## EXERCISE OBJECTIVE:
In the entries below, find the lines that include "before" and give their number as the whole reply.

(Extracted data entries)

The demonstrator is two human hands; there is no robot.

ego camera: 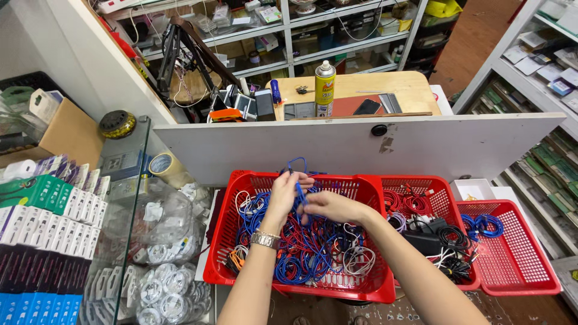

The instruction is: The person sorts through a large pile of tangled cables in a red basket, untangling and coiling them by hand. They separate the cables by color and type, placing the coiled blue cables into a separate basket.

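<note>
My left hand, with a metal watch on its wrist, holds up a blue cable whose loop rises above the fingers. My right hand pinches the same blue cable just below, at the middle of the strand. Both hands hover over a large red plastic basket filled with a tangle of blue, red and white cables.
A second red basket with red, black and white cables sits to the right, then a third holding a blue coil. A white board stands behind them. White boxes and bagged white cables lie at left. A spray can stands on the wooden desk.
</note>
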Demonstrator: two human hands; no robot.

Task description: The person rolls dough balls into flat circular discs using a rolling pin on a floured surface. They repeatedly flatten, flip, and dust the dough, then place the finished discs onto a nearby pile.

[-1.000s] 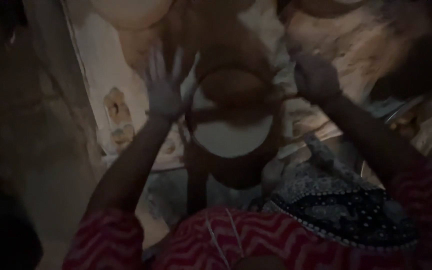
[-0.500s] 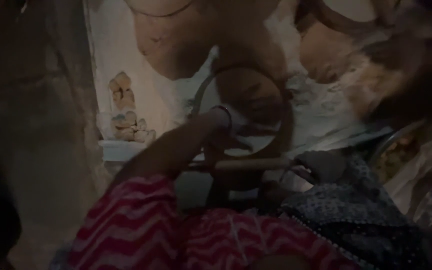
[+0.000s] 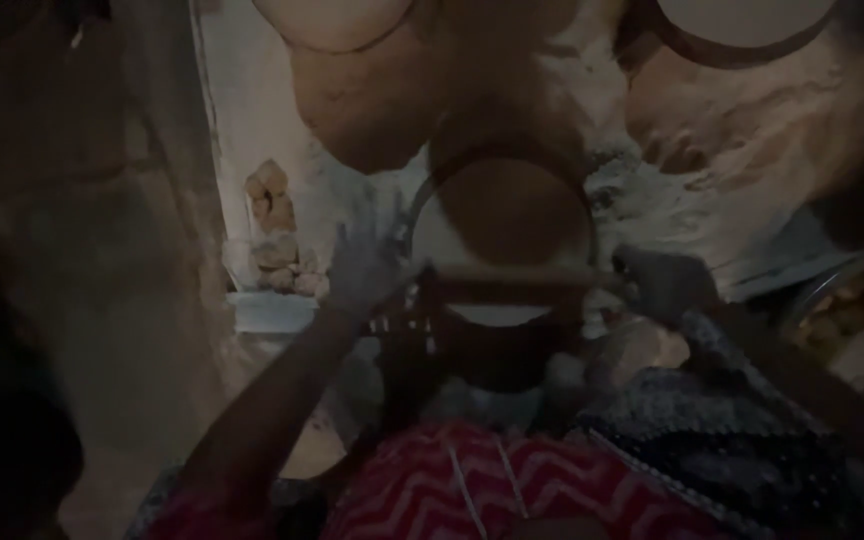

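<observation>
Nearest you, below your hands, your red zigzag-patterned lap (image 3: 452, 485) fills the bottom of the view, with a dark patterned cloth (image 3: 712, 450) off toward your right arm. Your hands are well apart, one at each end of the rolling pin (image 3: 507, 283) that lies crosswise between them. Your left hand (image 3: 367, 265) is flat with the fingers spread, resting at the pin's left end; your right hand (image 3: 657, 283) sits at the right end, too dim to tell whether its fingers curl round the pin or lie flat. Under the pin is the round of dough (image 3: 502, 235) on a round board (image 3: 427, 200) — the dough shows both beyond the pin and just on your side of it. Outward from your left hand a small pile of pale lumps (image 3: 274, 235) rests on a light ledge (image 3: 272, 312). Beyond your hands — at the far edge — are two more flat rounds, one (image 3: 332, 20) past the left hand and one (image 3: 742, 22) past the right.
</observation>
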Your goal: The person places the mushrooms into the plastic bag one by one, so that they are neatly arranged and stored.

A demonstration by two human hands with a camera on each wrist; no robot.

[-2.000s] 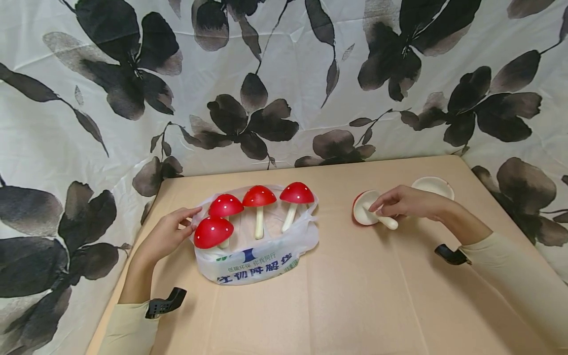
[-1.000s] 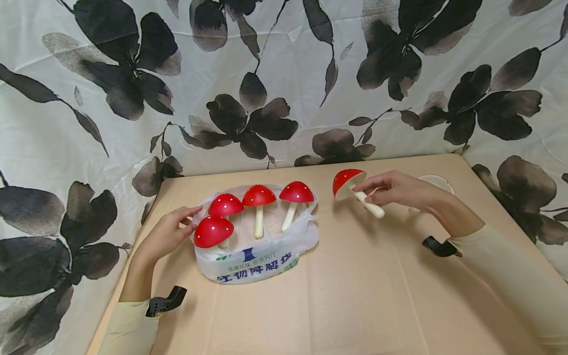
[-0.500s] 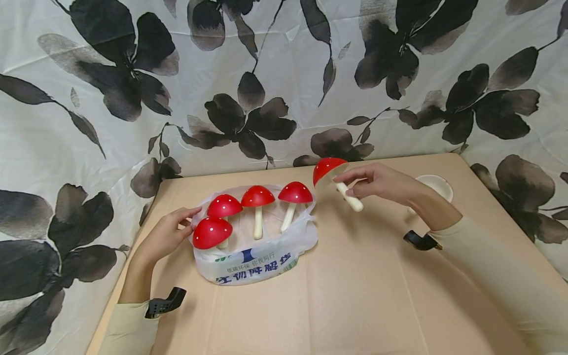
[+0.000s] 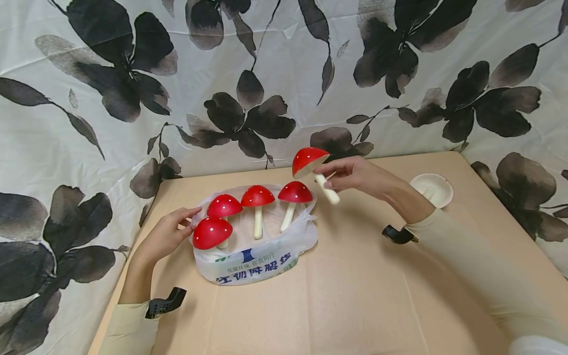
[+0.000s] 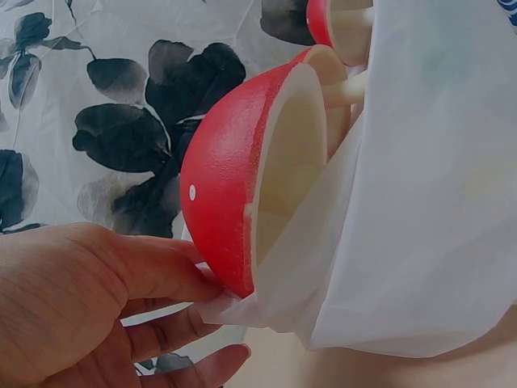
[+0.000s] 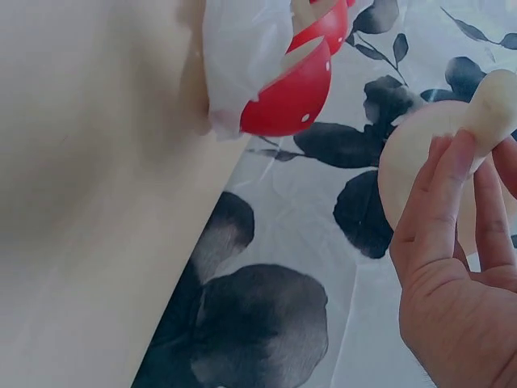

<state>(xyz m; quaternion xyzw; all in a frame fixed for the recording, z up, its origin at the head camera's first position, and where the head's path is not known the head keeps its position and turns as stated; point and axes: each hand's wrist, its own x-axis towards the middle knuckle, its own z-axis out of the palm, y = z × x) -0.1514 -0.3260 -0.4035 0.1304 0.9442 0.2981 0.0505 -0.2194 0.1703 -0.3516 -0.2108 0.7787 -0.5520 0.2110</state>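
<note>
My right hand [image 4: 359, 176] pinches the pale stem of a red toy mushroom [image 4: 309, 160] with white dots, held in the air above the table's back edge. In the right wrist view the fingers hide part of its underside. To its left sits a white plastic bag [image 4: 262, 266] with printed lettering, its mouth spread open. Several similar mushrooms [image 4: 259, 196] stand in the bag, caps up. My left hand [image 4: 166, 236] is at the bag's left side; in the left wrist view its thumb and finger pinch the bag's rim [image 5: 230, 309] beside the nearest cap [image 5: 226, 170].
Another mushroom [image 4: 437, 190] lies cap-down at the table's back right, pale underside up. The tan table [image 4: 355, 305] meets a white cloth [image 4: 319, 113] with dark flowers behind it. A white rounded shape [image 4: 539, 346] is cut off at the bottom right corner.
My right hand has lifted the mushroom off the table and carried it left and back toward the bag, its cap now turned up. My left hand has stayed at the bag's rim.
</note>
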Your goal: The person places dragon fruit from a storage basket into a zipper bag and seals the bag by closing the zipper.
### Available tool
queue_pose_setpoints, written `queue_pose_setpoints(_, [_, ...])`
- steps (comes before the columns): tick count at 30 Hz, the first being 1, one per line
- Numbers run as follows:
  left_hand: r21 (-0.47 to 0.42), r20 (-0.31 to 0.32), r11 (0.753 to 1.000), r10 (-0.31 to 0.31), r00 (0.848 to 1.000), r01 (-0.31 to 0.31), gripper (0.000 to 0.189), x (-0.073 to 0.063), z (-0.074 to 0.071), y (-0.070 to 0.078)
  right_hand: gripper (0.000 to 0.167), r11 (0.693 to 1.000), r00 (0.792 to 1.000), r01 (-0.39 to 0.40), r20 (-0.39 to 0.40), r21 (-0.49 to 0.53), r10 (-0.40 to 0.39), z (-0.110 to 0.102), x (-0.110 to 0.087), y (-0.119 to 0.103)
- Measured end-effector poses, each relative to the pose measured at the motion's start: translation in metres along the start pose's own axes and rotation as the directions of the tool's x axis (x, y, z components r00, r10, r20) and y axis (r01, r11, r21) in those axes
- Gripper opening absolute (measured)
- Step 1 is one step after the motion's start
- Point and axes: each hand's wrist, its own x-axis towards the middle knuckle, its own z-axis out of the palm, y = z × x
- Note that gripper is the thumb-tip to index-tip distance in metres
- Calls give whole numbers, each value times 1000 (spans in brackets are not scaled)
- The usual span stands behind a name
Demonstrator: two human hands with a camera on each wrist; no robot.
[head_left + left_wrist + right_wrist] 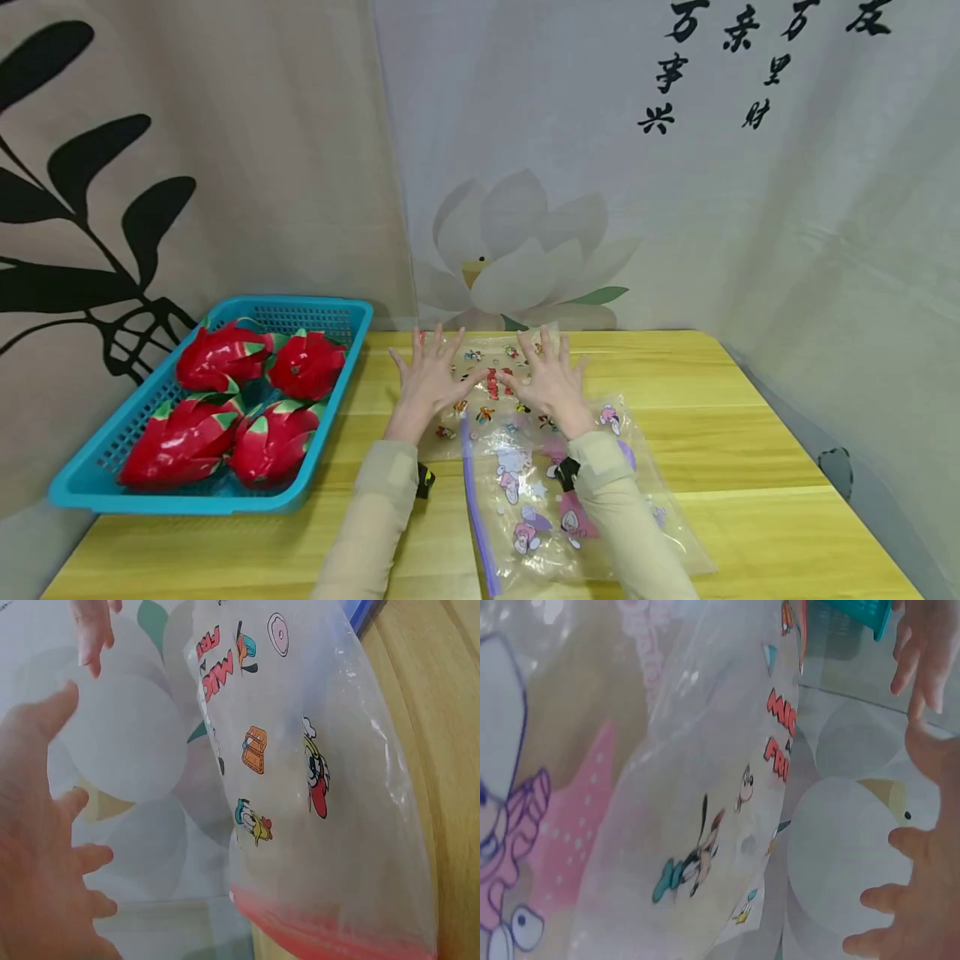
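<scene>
- Two hands are seen, with fingers spread and nothing pinched: the left hand (429,387) and the right hand (551,385) are held over the far bag (484,402); whether it is touched cannot be told.
- Two plastic bags are counted on the table (787,508): the far one, closed off by a red strip (322,936), is partly overlapped with the near bag (536,517), edged by one purple strip (478,508).
- Both bags could be dragged together, because thin films may cling.
- Far edge could be overshot, if forward pushing is too strong.
- One blue basket (180,504) is placed at left; four dragon fruits (183,442) are held inside.
</scene>
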Motion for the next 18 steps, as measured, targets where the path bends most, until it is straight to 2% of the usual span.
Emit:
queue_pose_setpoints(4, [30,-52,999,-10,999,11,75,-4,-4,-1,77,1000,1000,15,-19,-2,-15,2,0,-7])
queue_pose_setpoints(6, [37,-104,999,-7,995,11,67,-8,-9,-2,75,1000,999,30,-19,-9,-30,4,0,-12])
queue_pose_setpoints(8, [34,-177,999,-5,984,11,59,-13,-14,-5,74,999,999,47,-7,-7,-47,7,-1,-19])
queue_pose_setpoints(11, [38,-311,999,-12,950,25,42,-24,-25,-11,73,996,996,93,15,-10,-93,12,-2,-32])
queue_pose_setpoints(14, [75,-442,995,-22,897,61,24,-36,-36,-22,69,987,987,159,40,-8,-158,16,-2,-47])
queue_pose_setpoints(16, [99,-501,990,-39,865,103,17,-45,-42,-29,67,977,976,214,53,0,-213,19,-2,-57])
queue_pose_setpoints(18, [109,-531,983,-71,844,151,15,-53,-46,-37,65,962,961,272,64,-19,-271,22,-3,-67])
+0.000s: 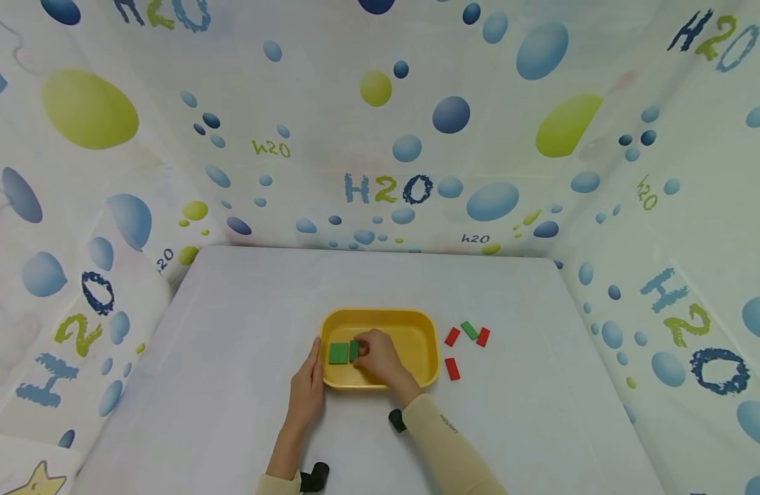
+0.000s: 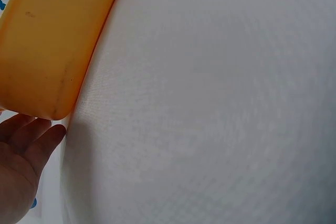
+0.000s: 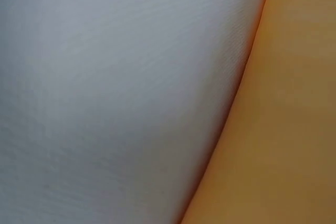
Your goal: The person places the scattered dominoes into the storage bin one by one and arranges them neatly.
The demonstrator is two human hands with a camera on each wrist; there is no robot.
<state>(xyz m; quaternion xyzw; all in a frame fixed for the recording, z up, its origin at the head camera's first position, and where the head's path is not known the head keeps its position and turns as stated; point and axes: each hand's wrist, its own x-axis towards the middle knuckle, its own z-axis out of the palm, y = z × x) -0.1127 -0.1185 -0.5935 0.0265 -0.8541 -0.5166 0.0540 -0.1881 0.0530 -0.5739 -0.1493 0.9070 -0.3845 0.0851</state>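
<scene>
A yellow tray sits on the white table. My left hand rests against its left end with fairly straight fingers; the left wrist view shows the fingertips at the tray's outer wall. Inside the tray, toward its left, lies a square green patch of flat block, or of blocks side by side. Just right of that, my right hand pinches a small green block, partly hidden by the fingers. The right wrist view holds only the tray's outer wall and table, without the hand.
To the right of the tray lie three red blocks and one green block on the white table. Behind and beside the table hangs a white curtain with blue and green spots.
</scene>
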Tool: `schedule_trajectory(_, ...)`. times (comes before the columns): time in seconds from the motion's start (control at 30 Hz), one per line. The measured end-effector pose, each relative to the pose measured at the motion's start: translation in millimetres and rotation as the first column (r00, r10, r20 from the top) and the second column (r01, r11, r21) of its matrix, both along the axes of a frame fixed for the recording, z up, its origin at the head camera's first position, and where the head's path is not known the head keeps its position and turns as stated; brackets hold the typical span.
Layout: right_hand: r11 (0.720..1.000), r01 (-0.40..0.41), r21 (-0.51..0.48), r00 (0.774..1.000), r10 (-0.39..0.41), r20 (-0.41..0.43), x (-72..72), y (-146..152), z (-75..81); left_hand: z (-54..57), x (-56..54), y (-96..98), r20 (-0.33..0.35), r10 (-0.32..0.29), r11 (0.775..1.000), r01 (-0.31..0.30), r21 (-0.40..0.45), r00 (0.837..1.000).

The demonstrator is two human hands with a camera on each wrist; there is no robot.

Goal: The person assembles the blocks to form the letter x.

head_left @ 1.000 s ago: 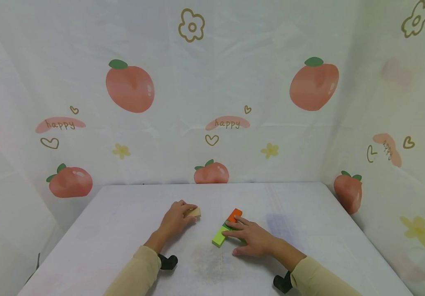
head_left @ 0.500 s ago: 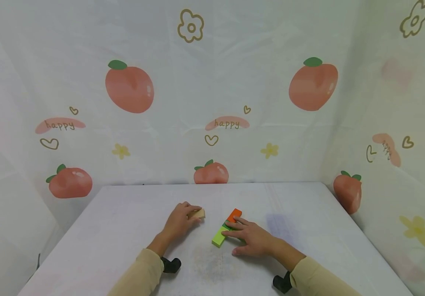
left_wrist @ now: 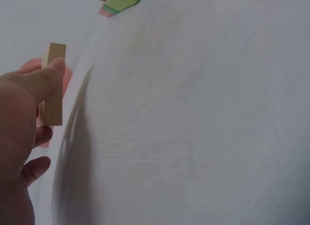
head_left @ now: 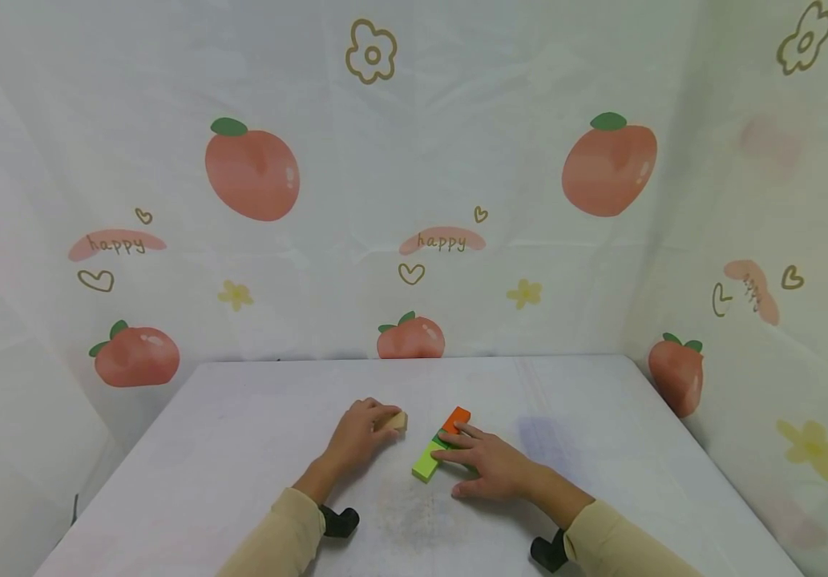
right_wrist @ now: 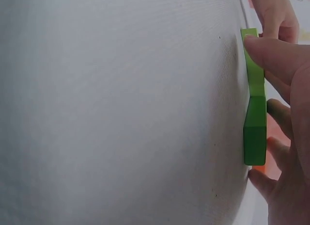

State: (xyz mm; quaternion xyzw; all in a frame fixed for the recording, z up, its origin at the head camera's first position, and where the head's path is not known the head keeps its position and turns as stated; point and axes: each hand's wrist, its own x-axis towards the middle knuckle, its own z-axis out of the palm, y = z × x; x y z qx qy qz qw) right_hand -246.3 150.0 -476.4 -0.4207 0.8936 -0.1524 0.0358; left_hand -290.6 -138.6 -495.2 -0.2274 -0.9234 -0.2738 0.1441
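A plain wooden block [head_left: 401, 421] is pinched between the thumb and fingers of my left hand [head_left: 354, 441], left of a row of coloured blocks. In the left wrist view the wooden block [left_wrist: 54, 101] shows its long narrow side; I cannot tell whether it touches the table. My right hand [head_left: 498, 466] rests with spread fingers on the slanting row: an orange block [head_left: 460, 415] at the far end, a light green block [head_left: 425, 465] at the near end, dark green between. In the right wrist view a dark green block [right_wrist: 255, 145] adjoins the light green; fingers partly cover the row.
The white table [head_left: 255, 417] runs back to a white cloth backdrop [head_left: 514, 80] printed with fruit and flowers. A black wrist mount [head_left: 341, 521] juts from the left sleeve, another black mount [head_left: 547, 553] from the right. Dark smudges mark the table's near middle.
My left hand has slid to the right and slightly nearer with the wooden block, closing part of the gap to the coloured row. The right hand and the coloured blocks have stayed in place.
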Motion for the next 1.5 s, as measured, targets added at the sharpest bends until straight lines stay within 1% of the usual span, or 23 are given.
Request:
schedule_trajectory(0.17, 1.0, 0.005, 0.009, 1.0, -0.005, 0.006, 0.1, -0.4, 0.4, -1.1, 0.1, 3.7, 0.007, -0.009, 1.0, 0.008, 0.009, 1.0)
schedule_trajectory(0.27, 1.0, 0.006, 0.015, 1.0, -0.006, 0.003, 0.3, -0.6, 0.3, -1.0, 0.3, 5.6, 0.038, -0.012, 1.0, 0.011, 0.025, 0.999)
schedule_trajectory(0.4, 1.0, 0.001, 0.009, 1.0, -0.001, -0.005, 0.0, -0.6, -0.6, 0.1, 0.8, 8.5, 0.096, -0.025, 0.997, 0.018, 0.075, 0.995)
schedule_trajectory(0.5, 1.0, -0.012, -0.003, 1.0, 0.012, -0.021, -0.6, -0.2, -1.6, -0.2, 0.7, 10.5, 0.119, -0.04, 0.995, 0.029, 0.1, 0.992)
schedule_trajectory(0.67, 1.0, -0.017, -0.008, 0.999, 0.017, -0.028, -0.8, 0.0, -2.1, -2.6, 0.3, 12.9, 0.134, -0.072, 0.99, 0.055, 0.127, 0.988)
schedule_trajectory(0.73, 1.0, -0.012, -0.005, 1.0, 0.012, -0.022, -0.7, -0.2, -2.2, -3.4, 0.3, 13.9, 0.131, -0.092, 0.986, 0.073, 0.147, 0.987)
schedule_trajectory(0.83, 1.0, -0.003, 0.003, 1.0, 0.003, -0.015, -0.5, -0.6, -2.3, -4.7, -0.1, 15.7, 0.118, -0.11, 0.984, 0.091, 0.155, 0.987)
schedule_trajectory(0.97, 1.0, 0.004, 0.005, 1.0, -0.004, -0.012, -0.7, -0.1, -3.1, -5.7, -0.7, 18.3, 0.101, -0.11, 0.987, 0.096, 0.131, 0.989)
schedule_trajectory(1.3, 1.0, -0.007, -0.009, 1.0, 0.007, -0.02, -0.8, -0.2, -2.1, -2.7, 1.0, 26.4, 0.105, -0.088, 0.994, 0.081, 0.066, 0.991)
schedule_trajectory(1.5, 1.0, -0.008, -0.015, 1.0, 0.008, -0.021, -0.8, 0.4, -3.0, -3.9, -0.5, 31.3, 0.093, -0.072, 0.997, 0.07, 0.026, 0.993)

## TASK ANSWER:
2